Provided data >>
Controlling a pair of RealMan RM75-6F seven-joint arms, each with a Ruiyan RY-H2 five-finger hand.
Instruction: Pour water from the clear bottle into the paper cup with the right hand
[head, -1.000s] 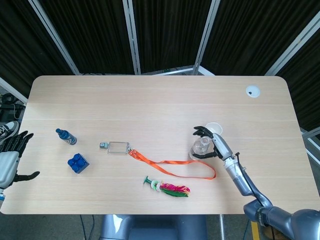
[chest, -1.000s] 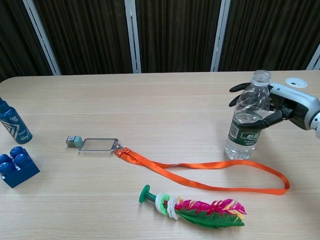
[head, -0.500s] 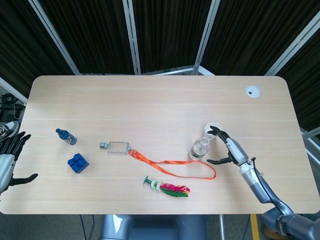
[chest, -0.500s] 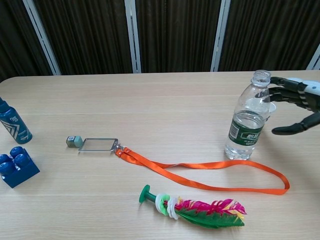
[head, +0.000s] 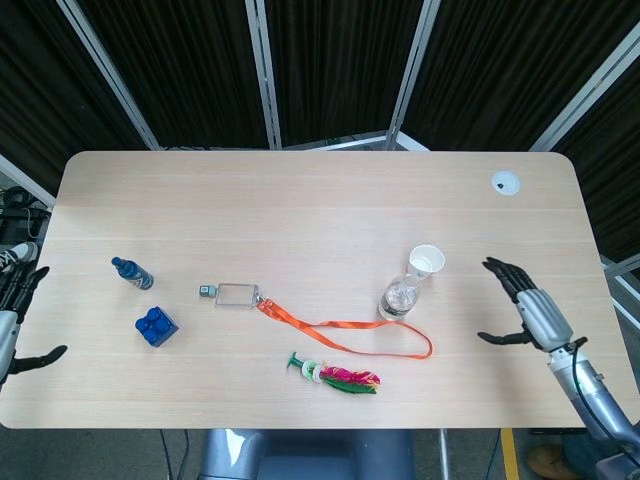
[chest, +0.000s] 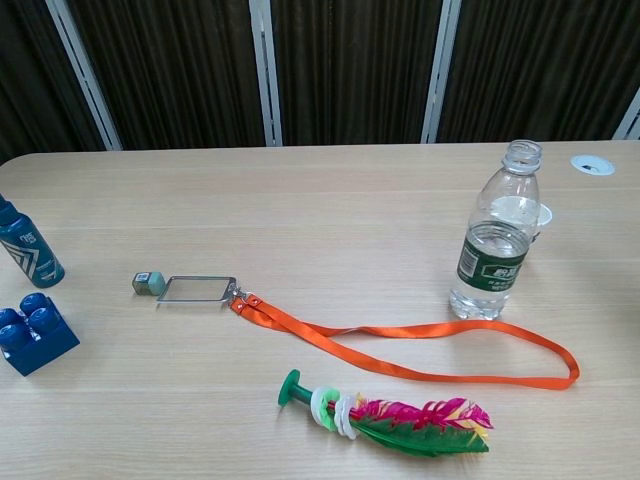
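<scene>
While bottle stands uncapped beside cup, pour looks done or not begun; can't tell.
Your R hand is spread wide, empty, well apart; L hand open at table edge.

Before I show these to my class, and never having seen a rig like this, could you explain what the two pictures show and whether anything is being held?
This is a two-armed robot with finger-bearing hands at a pale wooden table. The head view looks down from above; the chest view looks across the tabletop from lower down. Its right hand hangs open, off to the side of the clear plastic water bottle, which stands upright and uncapped beside the white paper cup. The left hand is open at the table's other edge. Nothing is held. Also lying there: an orange lanyard with a clear badge holder, a feathered shuttlecock toy, a blue toy brick and a small blue bottle.
</scene>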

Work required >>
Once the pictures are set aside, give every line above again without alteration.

Problem solution >>
Controlling a pair of RealMan RM75-6F seven-joint arms, each with a Ruiyan RY-H2 five-finger hand.
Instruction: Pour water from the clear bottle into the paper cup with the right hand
[head, -1.000s] 
[chest, -1.000s] 
[head, -0.500s] 
[chest, -0.500s] 
[head, +0.000s] 
[chest, +0.000s] 
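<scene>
While bottle stands uncapped beside cup, pour looks done or not begun; can't tell.
Your R hand is spread wide, empty, well apart; L hand open at table edge.

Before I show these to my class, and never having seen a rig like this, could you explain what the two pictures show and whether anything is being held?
This is a two-armed robot with finger-bearing hands at a pale wooden table. The head view looks down from above; the chest view looks across the tabletop from lower down. Its right hand hangs open, off to the side of the clear plastic water bottle, which stands upright and uncapped beside the white paper cup. The left hand is open at the table's other edge. Nothing is held. Also lying there: an orange lanyard with a clear badge holder, a feathered shuttlecock toy, a blue toy brick and a small blue bottle.
</scene>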

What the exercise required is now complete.